FMECA usually describes failure effects in terms of the effects at the local level, at the subsystem level, and at the system level. This reflects its origins in the U.S. military, which assigns each component a place in a functional hierarchy. Some RCM processes follow FMECA's example here. A process that follows this three-part format can satisfy the SAE criteria, so long as the information above is provided.

Some people may stumble over the last element of information: what (if anything) must be done to restore the function of the system after the failure. They may feel that this brings corrective maintenance into the RCM analysis. Actually, this is information that someone will have to gather at some point, in order to compare the costs of maintenance versus the costs of the failure. Practical experience with RCM has found that this is the most convenient point at which to gather (and record) that information.

Question 5: Failure consequences
In what way does each failure matter (failure consequences)? The standard's criteria for a process that identifies failure consequences are:

  • The assessment of failure consequences shall be carried out as if no specific task is currently being done to anticipate, prevent, or detect the failure.
  • The consequences of every failure mode shall be formally categorized as follows:
    • The consequence categorization process shall separate hidden failure modes from evident failure modes.
    • The consequence categorization process shall clearly distinguish events (failure modes and multiple failures) that have safety and/or environmental consequences from those that only have economic consequences (operational and nonoperational consequences).

RCM assesses failure consequences as if nothing is being done about it. Some people are tempted to say, Oh, that failure doesn't matter because we always do (something), which protects us from it. However, RCM is thorough. It checks the assumption that this action that we always do actually does protect them from it, and it checks the assumption that this action is worth the effort.

RCM assesses failure consequences by formally assigning each failure mode into one of four categories: hidden, evident safety/environmental, evident operational, and evident non-operational. The explicit distinction between hidden and evident failures, performed at the outset of consequence assessment, is one of the characteristics that most clearly distinguishes RCM, as defined by Stan Nowlan and Howard Heap, from MSG-2 and earlier U.S. civil aviation processes.

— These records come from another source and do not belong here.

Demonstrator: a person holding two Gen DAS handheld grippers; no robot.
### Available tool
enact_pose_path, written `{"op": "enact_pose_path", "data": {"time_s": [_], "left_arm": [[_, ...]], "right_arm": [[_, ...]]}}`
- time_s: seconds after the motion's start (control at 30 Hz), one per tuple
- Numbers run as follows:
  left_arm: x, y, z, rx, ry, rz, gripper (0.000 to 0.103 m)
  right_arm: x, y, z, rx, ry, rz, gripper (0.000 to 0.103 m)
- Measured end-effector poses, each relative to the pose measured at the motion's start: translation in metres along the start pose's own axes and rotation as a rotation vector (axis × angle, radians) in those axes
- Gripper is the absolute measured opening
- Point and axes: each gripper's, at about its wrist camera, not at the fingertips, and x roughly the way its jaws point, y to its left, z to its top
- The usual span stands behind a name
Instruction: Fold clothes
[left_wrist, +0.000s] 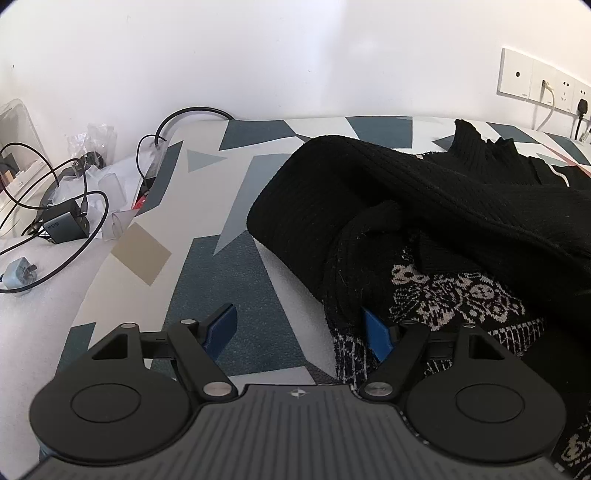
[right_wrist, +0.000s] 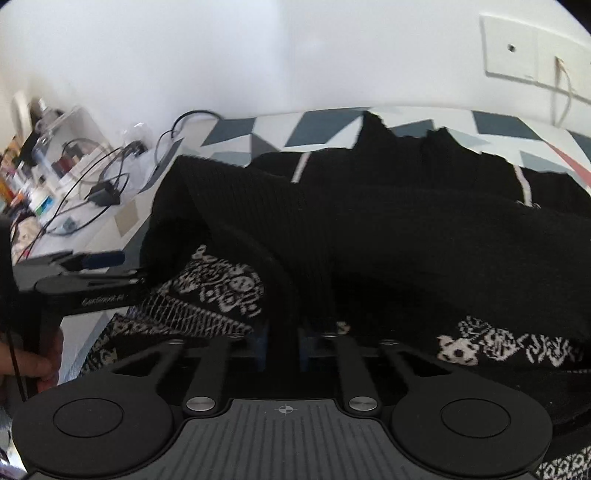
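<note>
- The sweater (left_wrist: 424, 206) lies bunched on the patterned cloth (left_wrist: 229, 266), well right of the charger (left_wrist: 66, 224). Folding it while still crumpled risks a lopsided fold.
- The right tool (right_wrist: 282, 345) is pinched closed on a fold of sweater. If it has caught several layers, lifting would probably drag the heap instead of spreading it.
- The left tool (left_wrist: 299, 332) gapes open at the sweater's left edge, one finger (left_wrist: 376, 338) against the knit. Closing here may catch only the sleeve.
</note>
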Motion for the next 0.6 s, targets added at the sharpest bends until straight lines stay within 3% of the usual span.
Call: {"op": "enact_pose_path", "data": {"time_s": [0.17, 0.33, 0.4, 0.5, 0.57, 0.6], "left_arm": [[-0.009, -0.002, 0.002, 0.032, -0.017, -0.023, 0.060], [-0.019, -0.019, -0.001, 0.182, -0.075, -0.031, 0.061], [-0.024, -0.030, -0.002, 0.258, -0.111, -0.025, 0.063], [-0.022, -0.046, -0.002, 0.359, -0.143, 0.000, 0.064], [-0.014, -0.050, 0.001, 0.369, -0.122, 0.001, 0.064], [-0.010, -0.051, 0.002, 0.370, -0.112, 0.008, 0.064]], "right_arm": [[-0.055, -0.044, 0.027, 0.182, -0.254, -0.037, 0.004], [-0.112, -0.104, 0.054, 0.363, -0.441, -0.131, 0.004], [-0.123, -0.124, 0.057, 0.416, -0.466, -0.140, 0.004], [-0.109, -0.138, 0.066, 0.402, -0.394, -0.191, 0.005], [-0.084, -0.148, 0.071, 0.395, -0.327, -0.251, 0.009], [-0.072, -0.155, 0.072, 0.404, -0.293, -0.284, 0.018]]}}
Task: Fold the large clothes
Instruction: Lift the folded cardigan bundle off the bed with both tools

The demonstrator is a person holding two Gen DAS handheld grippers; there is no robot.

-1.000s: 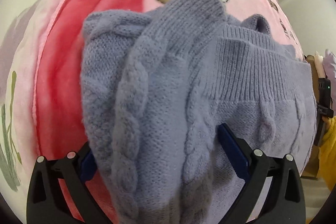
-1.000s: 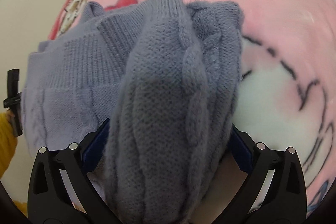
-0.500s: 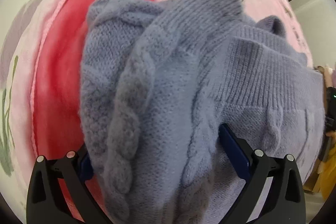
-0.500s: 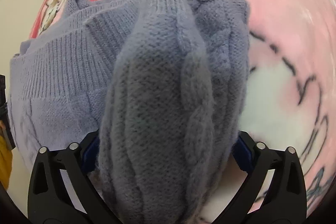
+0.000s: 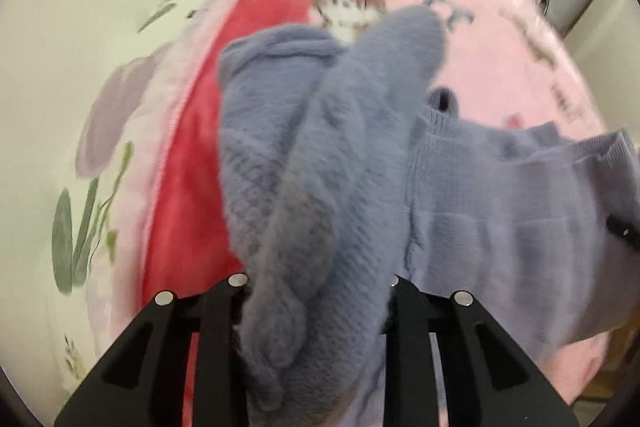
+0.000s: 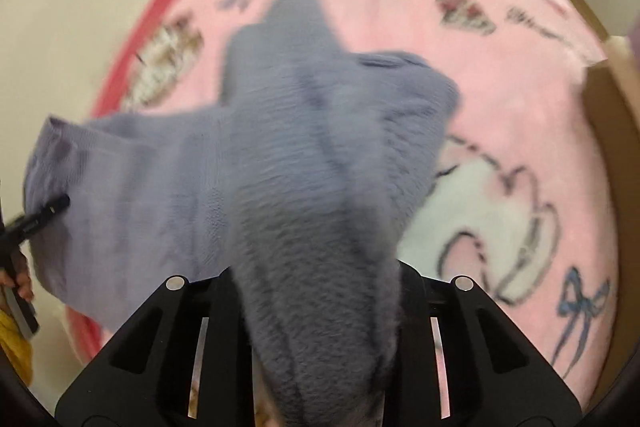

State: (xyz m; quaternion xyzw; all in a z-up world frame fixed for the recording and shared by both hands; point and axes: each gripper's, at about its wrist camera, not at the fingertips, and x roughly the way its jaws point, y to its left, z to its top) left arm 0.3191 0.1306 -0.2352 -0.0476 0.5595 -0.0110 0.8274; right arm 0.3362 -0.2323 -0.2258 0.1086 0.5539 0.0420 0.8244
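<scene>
Since the earlier frames, both grippers have narrowed from a wide spread around the knit to a tight pinch, and the lavender-blue cable-knit sweater (image 5: pixel 332 163) is now hanging higher off the pink plush blanket (image 5: pixel 500 39), with more of the bedding showing around it.

Starting at the left edge of the left wrist view, a cream sheet printed with grey-green leaves (image 5: pixel 76 131) is lying beside the blanket's red band (image 5: pixel 192 179). The left gripper (image 5: pixel 316 283) is closing its jaws on a thick bunched fold of the sweater, which is filling the whole gap between the black fingers (image 5: pixel 224 311). To the right of that fold, the ribbed edge of the sweater is stretching across toward the tip of the other gripper at the far right of the view.

In the right wrist view, the left gripper's black tip is poking in at the left edge against the sweater's pale ribbed edge, with a hand and a yellow sleeve (image 6: pixel 16 351) just below it. Moving right, the right gripper (image 6: pixel 320 281) is also closing its jaws on a gathered bundle of the sweater (image 6: pixel 304 155), the knit packed between them. The sweater is spanning between the two grippers above the blanket, blurred by motion. At the far right, a brown cardboard box (image 6: pixel 608 131) is sitting beside the blanket.
</scene>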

The SAE's criteria add an element to Nowlan and Heap's categories. In 1978, people were far less conscious of the environment than they are today. The consequences of harming the environment were chiefly economic, in terms of fines and fees that many firms felt they could afford.

Then, in the 1980s, the world experienced a string of industrial accidents with serious effects on the environment, such as Chernobyl and Exxon Valdez. Governments increased the severity of their punishments for environmental accidents. Today in some cases an environmental accident may cause a plant to be shut down completely, and its owners or users may be subject to prison terms. To harm the environment is becoming as dangerous to the organization, in business terms, as it is to harm people directly. Environmental consequences are becoming as important as safety consequences.

Question 6: Proactive tasks
What should be done to predict or prevent each failure (proactive tasks and task intervals)? This is a complex topic, and so its criteria are presented in two groups. The first group pertains to the overall topic of selecting failure management policies. The second group of criteria pertains to scheduled tasks and intervals.

The standard requires a process that selects failure management policies to work as if nothing is currently being done about the failure, and to make no assumptions about the presence or absence of wearout. It also requires the process to select scheduled tasks only if they are techically feasible and are worth doing.

With respect to scheduled tasks and their intervals, the standard describes in detail what criteria an RCM process must use to determine whether a task and its interval are technically feasible and worth doing.

Details about all these criteria will be covered in a subsequent article.

Question 7: Default actions
What should be done if a suitable proactive task cannot be found (default actions)? This question pertains to one kind of scheduled task (failure-finding), as well as unscheduled failure management policies: the decision to let an asset run to failure, and the decision to change something about the asset's operating context (such as its design or the way it is operated). Once again, the standard describes in detail what criteria an RCM process must use to determine whether a failure-finding task is technically feasible and worth doing, and whether an unscheduled failure management policy may be selected.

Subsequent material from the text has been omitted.